Last night I participated in a meeting at the British Library chaired by Eric Joyce MP discussing the effect of the Digital Economy Act on Public Intermediaries, ie libraries, educational establishments, local authorities etc.
The initial rollout of the DEAct is as we know targeted at the 5 ISPs with over 400,000 subscribers. There is however no guarantee that this position will not change once the implementation phase is over especially if it is seen that customers rush to the apparent high ground of smaller ISPs. The concern amongst the above referenced institutions is that it will encumber them with enormous costs.
To bring things into perspective the University of London has 135,000 students. It won’t take a huge lowering of the 400,000 threshold to bring them into scope. Also the definition of who comes into scope is somewhat vague.

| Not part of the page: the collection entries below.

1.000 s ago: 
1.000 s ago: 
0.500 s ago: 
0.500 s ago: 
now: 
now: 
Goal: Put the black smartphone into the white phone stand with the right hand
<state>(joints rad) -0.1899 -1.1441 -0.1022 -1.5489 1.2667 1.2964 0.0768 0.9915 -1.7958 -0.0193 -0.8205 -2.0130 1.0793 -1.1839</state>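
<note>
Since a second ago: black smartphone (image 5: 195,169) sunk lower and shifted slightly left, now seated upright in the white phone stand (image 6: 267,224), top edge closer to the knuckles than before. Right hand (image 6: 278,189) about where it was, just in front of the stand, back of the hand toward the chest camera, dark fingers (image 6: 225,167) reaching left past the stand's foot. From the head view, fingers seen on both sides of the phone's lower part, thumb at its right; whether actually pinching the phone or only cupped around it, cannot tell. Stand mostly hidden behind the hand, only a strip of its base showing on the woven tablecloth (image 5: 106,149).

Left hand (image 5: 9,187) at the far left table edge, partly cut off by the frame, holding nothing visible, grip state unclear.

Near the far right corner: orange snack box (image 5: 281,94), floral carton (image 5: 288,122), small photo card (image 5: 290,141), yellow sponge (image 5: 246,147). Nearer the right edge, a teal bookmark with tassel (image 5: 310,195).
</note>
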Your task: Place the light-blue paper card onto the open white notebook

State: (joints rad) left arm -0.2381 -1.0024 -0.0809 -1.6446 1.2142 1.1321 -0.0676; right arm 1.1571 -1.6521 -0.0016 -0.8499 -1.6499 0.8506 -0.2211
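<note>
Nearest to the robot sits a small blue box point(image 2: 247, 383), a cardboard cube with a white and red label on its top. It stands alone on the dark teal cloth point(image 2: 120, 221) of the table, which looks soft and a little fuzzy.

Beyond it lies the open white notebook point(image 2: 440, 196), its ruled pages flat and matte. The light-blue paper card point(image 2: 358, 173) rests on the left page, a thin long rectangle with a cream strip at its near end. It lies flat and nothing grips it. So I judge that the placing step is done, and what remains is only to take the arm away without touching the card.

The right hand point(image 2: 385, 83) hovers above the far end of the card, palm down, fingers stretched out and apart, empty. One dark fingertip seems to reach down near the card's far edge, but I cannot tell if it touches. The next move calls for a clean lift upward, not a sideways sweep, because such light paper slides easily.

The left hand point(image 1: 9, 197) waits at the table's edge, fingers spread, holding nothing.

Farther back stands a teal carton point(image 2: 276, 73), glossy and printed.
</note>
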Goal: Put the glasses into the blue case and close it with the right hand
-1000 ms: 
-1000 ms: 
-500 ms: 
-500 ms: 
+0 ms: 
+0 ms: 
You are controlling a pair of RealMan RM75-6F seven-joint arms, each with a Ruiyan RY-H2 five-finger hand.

The University might be described as both ISP (it provides a service and allocates IP addresses), a subscriber (it takes services off another ISP – JANET) and a Communications provider. The latter would leave them out of scope but the first two brings them in.
Ofcom has yet to publish the updated version of the DEAct Code of Practice and we are therefore still in the dark. Ofcom also declined to attend last night’s meeting. The regulator is late delivering the CoP.
The big philosophical problem is that the Act was constructed with the basic assumption of a simple relationship between ISP and consumer. One sells broadband services that the other buys. In the case of the University a notification letter suggesting that their IP address has been identified as “the culprit” in copyright infringement could point to any of their 135,000 students and even then might be wrong.
With the highly mobile nature of a student it would be nigh on impossible for the university to introduce the same tracking systems that serve ISPs and thus be able to maintain records of who might have been the infringer. It has been estimated that the introduction of mitigation measures such as filtering would result in an annual cost of £8m (excl staff) notwithstanding the fact that these measures would probably involve P2P blocking – Universities are big users of P2P for legitimate purposes. My own guesstimate of implementation costs for the University of London alone would be in the region of £500k up front plus a recurring annual maintenance and support charge.
One 94 Group university has estimated that even excluding any IT staffing time, the cost of the appeal process for a single university could be as high as £40,000 pa, at a rate of one notification per 400 students. At a national level that would equate to £32 million per annum.
The same problems apply to other Public Intermediaries. The complexities of narrowing down the location and offending PC to a specific user present a challenge disproportionate to the notional benefit. This is at a time when the Government is cutting down funding available to such institutions. This must surely weigh heavily against the inclusion of Public Intermediaries within the scope of the Act. It is at the very least a political contradiction.
Note the estimated Government figures for costs to industry of implementing the DEAct are as follows:
- Cost (upfront) to ISPs (annualised): £8m per year
- Costs (ongoing) to ISPs: £8-25m per year
- Annual average costs to mobile operators: £19m per year
- Annual costs of sending CIRs: £3m per year
The BT/TalkTalk submission as part of the request for Judicial Review suggested that the real costs were more in the region of £100m pa excluding the potential costs of implementing website blocking and other technical measures.
Assuming that the threshold will be lowered the total cost of implementing the Act could run into hundreds of millions of pounds a year, 75% of which, as it stands, would have to be paid for by the Rights Holders.